What is expected:
All records are to be printed again exactly as they appear.

(Data items)
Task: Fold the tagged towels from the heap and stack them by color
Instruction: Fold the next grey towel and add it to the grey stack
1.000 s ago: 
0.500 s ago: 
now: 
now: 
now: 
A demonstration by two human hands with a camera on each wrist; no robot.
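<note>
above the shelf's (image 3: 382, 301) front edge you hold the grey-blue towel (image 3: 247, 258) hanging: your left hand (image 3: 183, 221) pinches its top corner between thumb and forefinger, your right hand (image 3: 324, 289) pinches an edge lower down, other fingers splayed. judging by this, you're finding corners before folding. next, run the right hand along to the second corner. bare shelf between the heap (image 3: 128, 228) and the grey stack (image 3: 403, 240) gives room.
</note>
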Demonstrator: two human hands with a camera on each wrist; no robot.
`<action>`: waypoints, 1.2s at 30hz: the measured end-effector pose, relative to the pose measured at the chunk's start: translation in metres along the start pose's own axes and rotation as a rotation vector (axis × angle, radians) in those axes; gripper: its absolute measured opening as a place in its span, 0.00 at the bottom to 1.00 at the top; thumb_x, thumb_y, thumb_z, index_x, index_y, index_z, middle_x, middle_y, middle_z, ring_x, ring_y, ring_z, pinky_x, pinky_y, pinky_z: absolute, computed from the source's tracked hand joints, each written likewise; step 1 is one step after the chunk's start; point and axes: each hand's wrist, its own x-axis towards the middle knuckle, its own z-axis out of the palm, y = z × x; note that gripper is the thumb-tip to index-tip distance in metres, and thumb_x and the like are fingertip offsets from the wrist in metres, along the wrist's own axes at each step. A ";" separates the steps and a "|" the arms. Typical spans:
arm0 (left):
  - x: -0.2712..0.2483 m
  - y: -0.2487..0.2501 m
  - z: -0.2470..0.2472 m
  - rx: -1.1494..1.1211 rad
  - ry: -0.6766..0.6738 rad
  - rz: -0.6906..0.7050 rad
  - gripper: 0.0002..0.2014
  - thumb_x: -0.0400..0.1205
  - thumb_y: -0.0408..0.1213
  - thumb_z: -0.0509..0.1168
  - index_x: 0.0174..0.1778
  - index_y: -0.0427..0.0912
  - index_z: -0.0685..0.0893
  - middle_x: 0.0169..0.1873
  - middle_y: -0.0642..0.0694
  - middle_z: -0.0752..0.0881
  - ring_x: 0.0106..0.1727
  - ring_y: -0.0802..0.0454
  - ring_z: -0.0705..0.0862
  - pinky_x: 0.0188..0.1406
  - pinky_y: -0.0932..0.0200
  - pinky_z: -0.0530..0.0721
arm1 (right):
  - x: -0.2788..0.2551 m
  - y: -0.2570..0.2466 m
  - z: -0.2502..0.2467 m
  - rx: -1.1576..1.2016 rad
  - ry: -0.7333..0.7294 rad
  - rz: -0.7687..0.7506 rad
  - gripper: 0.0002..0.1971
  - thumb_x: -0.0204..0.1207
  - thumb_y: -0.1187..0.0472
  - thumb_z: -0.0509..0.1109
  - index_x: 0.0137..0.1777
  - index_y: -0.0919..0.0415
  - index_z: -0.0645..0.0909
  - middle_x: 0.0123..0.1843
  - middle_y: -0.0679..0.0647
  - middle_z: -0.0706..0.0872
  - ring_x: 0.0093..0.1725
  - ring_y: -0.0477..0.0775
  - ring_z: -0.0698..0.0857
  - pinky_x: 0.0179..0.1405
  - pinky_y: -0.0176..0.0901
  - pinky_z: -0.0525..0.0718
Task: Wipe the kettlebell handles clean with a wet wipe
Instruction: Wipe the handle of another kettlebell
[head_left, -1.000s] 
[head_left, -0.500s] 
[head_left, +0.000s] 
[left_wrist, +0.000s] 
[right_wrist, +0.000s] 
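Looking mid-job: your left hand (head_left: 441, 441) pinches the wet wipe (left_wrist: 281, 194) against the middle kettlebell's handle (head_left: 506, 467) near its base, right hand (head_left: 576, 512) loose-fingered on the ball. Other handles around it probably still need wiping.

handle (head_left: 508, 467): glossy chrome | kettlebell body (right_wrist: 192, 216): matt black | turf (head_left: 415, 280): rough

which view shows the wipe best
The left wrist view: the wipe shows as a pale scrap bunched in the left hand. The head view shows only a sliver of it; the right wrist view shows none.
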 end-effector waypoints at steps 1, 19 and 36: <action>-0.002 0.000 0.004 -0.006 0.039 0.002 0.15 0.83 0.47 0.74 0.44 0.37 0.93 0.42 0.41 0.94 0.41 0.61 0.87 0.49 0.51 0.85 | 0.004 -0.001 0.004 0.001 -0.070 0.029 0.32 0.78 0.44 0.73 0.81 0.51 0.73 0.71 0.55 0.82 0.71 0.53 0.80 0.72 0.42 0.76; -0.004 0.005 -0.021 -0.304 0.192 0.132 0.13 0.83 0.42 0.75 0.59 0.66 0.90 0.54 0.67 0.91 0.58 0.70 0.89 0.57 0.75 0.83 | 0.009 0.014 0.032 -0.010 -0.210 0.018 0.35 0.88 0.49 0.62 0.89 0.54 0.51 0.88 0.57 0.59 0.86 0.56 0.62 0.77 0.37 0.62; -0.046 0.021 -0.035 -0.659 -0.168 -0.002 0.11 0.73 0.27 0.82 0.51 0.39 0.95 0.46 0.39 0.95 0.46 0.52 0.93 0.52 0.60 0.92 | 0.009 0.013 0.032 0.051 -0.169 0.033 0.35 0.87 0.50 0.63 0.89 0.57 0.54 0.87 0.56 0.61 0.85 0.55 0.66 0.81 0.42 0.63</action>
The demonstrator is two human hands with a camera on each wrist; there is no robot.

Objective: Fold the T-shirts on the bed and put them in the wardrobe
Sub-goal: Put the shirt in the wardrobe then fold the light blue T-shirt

Result of the task:
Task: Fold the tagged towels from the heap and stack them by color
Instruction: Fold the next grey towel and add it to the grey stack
1.000 s ago: 
0.500 s ago: 
now: 
now: 
now: 
A demonstration by two human hands with a camera on each wrist; no robot.
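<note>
above the shelf's (image 3: 382, 301) front edge you hold the grey-blue towel (image 3: 247, 258) hanging: your left hand (image 3: 183, 221) pinches its top corner between thumb and forefinger, your right hand (image 3: 324, 289) pinches an edge lower down, other fingers splayed. judging by this, you're finding corners before folding. next, run the right hand along to the second corner. bare shelf between the heap (image 3: 128, 228) and the grey stack (image 3: 403, 240) gives room.
</note>
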Demonstrator: two human hands with a camera on each wrist; no robot.
`<action>`: waypoints, 1.2s at 30hz: the measured end-effector pose, relative to the pose measured at the chunk's start: translation in metres along the start pose's own axes and rotation as a rotation vector (axis × angle, radians) in those axes; gripper: its absolute measured opening as a place in its span, 0.00 at the bottom to 1.00 at the top; thumb_x, thumb_y, thumb_z, index_x, index_y, index_z, middle_x, middle_y, middle_z, ring_x, ring_y, ring_z, pinky_x, pinky_y, pinky_z: absolute, computed from the source's tracked hand joints, each written likewise; step 1 is one step after the chunk's start; point and axes: each hand's wrist, its own x-axis towards the middle knuckle, its own z-axis out of the palm, y = z × x; note that gripper is the thumb-tip to index-tip distance in metres, and thumb_x and the like are fingertip offsets from the wrist in metres, along the wrist's own axes at each step. A ";" separates the steps and a "|" the arms. Typical spans:
arm0 (left):
  - x: -0.2712..0.2483 m
  - y: -0.2487..0.2501 m
  - z: -0.2470..0.2472 m
  - rx: -1.1494..1.1211 rad
  - ry: -0.6766..0.6738 rad
  - rz: -0.6906..0.7050 rad
  - gripper: 0.0002..0.2014
  - thumb_x: -0.0400..0.1205
  - thumb_y: -0.0408..0.1213
  - thumb_z: -0.0509..0.1168
  - index_x: 0.0174..0.1778
  - index_y: -0.0427..0.0912
  - index_z: -0.0685..0.0893
  - middle_x: 0.0169..0.1873
  - middle_y: -0.0642..0.0694
  - middle_z: -0.0752..0.0881
  - ring_x: 0.0106..0.1727
  - ring_y: -0.0802..0.0454
  - ring_z: -0.0705..0.0862
  - pinky_x: 0.0188..0.1406
  - pinky_y: -0.0932..0.0200
  - pinky_z: -0.0530..0.0721
arm1 (right):
  - x: -0.2788..0.2551 m
  - y: -0.2570..0.2466 m
  - z: -0.2502..0.2467 m
  - rx: -1.1576..1.2016 rad
  - ry: -0.7333..0.7294 rad
  - rz: -0.7687..0.7506 rad
  - gripper: 0.0002..0.1971
  - thumb_x: -0.0204..0.1207
  - thumb_y: -0.1187..0.0472
  - thumb_z: -0.0509..0.1109
  - index_x: 0.0137..0.1777
  - index_y: -0.0919..0.0415
  - index_z: -0.0645..0.0909
  - middle_x: 0.0123..0.1843
  - middle_y: -0.0679..0.0647
  - middle_z: -0.0706..0.0872
  - ring_x: 0.0093..0.1725
  - ring_y: -0.0477..0.0775
  - ring_z: -0.0698..0.0857
  - pinky_x: 0.0179..0.1405
  - pinky_y: -0.0176..0.0901
  - pinky_z: -0.0525..0.0718
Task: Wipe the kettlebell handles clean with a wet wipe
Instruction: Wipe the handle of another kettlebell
[head_left, -1.000s] 
[head_left, -0.500s] 
[head_left, +0.000s] 
[left_wrist, +0.000s] 
[right_wrist, +0.000s] 
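Looking mid-job: your left hand (head_left: 441, 441) pinches the wet wipe (left_wrist: 281, 194) against the middle kettlebell's handle (head_left: 506, 467) near its base, right hand (head_left: 576, 512) loose-fingered on the ball. Other handles around it probably still need wiping.

handle (head_left: 508, 467): glossy chrome | kettlebell body (right_wrist: 192, 216): matt black | turf (head_left: 415, 280): rough

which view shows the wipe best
The left wrist view: the wipe shows as a pale scrap bunched in the left hand. The head view shows only a sliver of it; the right wrist view shows none.
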 end-effector waypoints at steps 1, 19 and 36: <action>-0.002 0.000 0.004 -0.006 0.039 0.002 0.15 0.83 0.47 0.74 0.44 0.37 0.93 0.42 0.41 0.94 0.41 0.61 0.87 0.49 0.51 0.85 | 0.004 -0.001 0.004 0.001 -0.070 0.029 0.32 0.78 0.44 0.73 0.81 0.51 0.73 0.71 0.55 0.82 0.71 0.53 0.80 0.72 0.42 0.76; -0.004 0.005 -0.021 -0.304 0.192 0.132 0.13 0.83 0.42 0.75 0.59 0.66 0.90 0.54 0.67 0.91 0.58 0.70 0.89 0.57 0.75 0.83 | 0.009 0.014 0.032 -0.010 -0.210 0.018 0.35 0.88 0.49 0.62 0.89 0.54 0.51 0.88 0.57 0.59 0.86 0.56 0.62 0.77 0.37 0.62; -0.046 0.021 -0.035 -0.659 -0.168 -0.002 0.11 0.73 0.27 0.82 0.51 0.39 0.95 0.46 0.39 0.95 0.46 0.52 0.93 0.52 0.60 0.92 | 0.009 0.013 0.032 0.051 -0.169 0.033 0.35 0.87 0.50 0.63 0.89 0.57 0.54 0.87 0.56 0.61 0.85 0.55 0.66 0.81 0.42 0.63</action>
The demonstrator is two human hands with a camera on each wrist; there is no robot.

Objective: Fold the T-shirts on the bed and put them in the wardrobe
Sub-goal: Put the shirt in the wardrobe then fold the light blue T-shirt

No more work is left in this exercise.